Iran would contribute to war crimes by arming Russia, says Washington

(Mexico City) The Biden administration says Iran’s sale of deadly drones to Russia to aid in its invasion of Ukraine means that country could “contribute to widespread war crimes.”


National Security Advisor Jake Sullivan made the accusation against Iran Monday in front of reporters covering President Joe Biden’s visit to Mexico.


PHOTO SUSAN WALSH, ASSOCIATED PRESS ARCHIVES

National Security Advisor Jake Sullivan

Although it did not signal a change in policy, the statement marked some of the sharpest US rhetoric against Iran since Tehran began supplying arms to Russia to support its war in Ukraine. which has been going on for almost a year.

The accusation comes against a backdrop of US and European partners seeking to further ostracize the two nations in the public eye, facing challenges to physically stop the arms transfers on which Russia increasingly depends.

Mr Sullivan said that Iran had chosen “to take a route where its weapons are used to kill civilians in Ukraine and to try to plunge cities into cold and dark, which from our point of view view, puts Iran in a position where it could contribute to widespread war crimes”.

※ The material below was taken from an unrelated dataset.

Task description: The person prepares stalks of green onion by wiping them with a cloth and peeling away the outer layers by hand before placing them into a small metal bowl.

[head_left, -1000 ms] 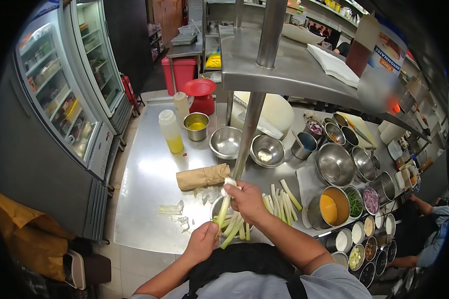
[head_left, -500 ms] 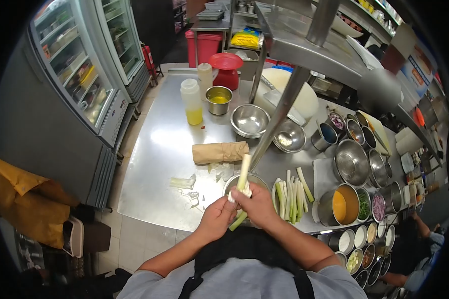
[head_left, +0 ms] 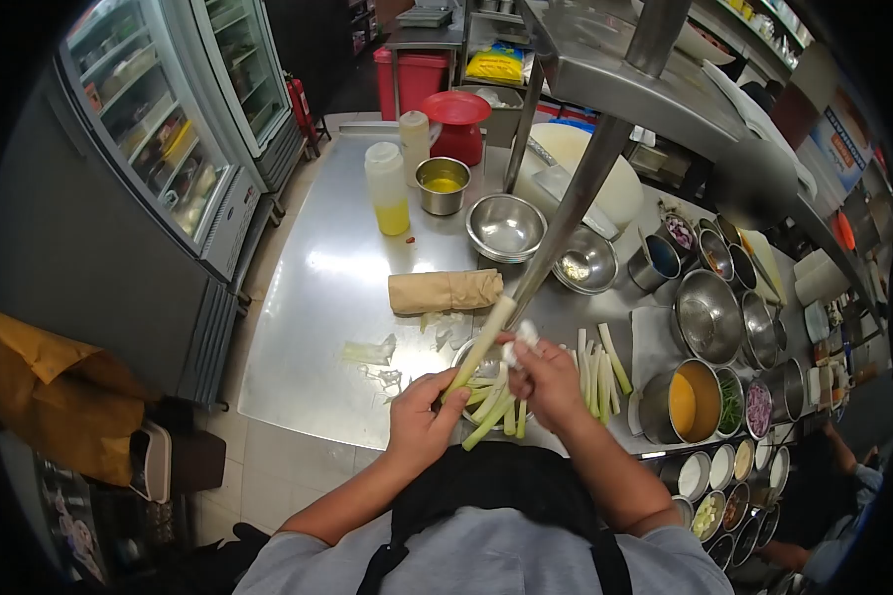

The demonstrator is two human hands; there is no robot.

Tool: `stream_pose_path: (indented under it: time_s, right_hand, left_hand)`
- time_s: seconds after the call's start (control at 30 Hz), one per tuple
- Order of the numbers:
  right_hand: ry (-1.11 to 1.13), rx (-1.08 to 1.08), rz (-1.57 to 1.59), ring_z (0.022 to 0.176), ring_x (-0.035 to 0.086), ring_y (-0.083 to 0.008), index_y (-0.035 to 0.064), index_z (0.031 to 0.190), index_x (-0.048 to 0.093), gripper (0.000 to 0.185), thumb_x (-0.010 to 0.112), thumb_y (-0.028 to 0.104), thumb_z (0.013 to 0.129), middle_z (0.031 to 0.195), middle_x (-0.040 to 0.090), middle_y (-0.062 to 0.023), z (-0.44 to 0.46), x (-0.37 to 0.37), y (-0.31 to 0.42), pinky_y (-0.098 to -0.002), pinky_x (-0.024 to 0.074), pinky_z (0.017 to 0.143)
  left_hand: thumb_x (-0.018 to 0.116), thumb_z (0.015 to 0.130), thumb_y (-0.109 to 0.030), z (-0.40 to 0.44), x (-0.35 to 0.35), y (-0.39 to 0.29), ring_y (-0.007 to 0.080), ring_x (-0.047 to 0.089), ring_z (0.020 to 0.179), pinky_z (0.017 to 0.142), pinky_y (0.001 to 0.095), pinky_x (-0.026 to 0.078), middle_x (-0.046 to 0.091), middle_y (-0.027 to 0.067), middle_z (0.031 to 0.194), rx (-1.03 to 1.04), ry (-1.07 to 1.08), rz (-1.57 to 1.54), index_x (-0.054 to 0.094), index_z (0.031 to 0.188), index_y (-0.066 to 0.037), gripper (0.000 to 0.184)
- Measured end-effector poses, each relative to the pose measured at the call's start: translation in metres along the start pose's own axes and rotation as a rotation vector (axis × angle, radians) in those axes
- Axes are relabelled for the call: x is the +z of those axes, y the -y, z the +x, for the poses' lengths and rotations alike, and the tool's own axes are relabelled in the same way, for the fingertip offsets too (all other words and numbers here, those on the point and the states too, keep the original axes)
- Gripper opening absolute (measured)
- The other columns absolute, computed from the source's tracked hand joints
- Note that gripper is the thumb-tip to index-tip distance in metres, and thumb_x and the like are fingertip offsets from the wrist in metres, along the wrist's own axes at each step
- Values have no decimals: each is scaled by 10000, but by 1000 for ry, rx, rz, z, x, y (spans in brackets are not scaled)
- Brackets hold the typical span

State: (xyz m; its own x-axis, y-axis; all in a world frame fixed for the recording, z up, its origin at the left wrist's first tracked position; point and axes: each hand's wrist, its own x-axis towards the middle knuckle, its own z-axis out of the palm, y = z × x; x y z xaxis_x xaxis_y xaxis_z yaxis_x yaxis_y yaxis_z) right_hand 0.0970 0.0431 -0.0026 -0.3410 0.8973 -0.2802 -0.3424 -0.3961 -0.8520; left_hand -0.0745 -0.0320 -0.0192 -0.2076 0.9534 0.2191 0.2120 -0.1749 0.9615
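Note:
My left hand (head_left: pixel 422 418) is closed around the green lower end of a leek stalk (head_left: pixel 485 337), whose pale end slants up and away. Just to its right, my right hand (head_left: pixel 551 385) pinches a crumpled white cloth or paper towel (head_left: pixel 523 342), apart from the upper stalk. Beneath both hands, a metal bowl (head_left: pixel 463 354) holds several green-and-white leek pieces (head_left: pixel 496 412); the hands partly cover it. More leek stalks (head_left: pixel 605 372) lie on the steel table right of my right hand.
A brown paper-wrapped bundle (head_left: pixel 445 293) lies beyond my hands, with leek peelings (head_left: pixel 372 352) to the left. Farther back stand a squeeze bottle (head_left: pixel 387 188), steel bowls (head_left: pixel 506 226) and a shelf post (head_left: pixel 571 213). A pot of orange liquid (head_left: pixel 687 402) stands at right.
My right hand has come off the stalk and moved right with the white cloth. The left hand has shifted slightly left, still gripping the leek, which now tilts more. The bowl's leek pieces show more.

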Motion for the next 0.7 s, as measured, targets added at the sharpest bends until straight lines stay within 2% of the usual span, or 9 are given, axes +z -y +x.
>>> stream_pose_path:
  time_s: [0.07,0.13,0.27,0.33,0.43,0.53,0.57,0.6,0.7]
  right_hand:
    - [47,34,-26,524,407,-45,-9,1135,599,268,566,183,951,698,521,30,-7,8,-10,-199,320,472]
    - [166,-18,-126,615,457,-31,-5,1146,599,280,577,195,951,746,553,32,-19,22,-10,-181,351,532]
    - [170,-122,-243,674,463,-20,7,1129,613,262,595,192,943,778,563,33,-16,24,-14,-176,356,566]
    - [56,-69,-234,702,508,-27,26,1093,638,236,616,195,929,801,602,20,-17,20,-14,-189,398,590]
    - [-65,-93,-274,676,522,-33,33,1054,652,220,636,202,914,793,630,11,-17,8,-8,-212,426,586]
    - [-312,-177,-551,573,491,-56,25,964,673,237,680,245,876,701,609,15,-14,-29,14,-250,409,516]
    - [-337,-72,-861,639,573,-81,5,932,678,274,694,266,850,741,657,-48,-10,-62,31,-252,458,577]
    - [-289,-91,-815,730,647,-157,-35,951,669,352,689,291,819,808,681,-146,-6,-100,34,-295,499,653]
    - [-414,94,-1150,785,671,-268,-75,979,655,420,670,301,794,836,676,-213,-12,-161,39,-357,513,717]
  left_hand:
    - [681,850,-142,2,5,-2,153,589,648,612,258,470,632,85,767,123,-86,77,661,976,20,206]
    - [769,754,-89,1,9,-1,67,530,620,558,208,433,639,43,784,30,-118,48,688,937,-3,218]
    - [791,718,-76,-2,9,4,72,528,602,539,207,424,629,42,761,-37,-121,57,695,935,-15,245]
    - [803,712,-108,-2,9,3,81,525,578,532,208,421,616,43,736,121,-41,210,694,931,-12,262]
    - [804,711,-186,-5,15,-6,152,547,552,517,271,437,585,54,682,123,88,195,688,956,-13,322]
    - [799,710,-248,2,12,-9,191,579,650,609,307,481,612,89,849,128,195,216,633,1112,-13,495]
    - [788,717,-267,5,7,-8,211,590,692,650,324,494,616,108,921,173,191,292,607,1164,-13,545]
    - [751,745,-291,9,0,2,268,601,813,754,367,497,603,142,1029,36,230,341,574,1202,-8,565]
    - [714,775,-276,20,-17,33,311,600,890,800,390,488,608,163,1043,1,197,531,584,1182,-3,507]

The national security adviser argued that European and American sanctions against Iran, put in place after the United States discovered Iran’s arms sales to Russia last year, constituted examples of how his country was trying to “make these transactions more difficult”. But he felt that the fact that they were carried out physically “complicated the task of banning them”.

State Department spokesman Ned Price said Monday that the United States is already providing money, expertise and other forms of logistical support to Ukrainian and international investigators investigating allegations of war crimes. He said these investigations may well extend beyond Russia’s actions.

“If during this term we come to the conclusion that the Iranian government as a whole or senior Iranian officials are complicit or responsible for war crimes, we will also work to hold them to account,” he told reporters.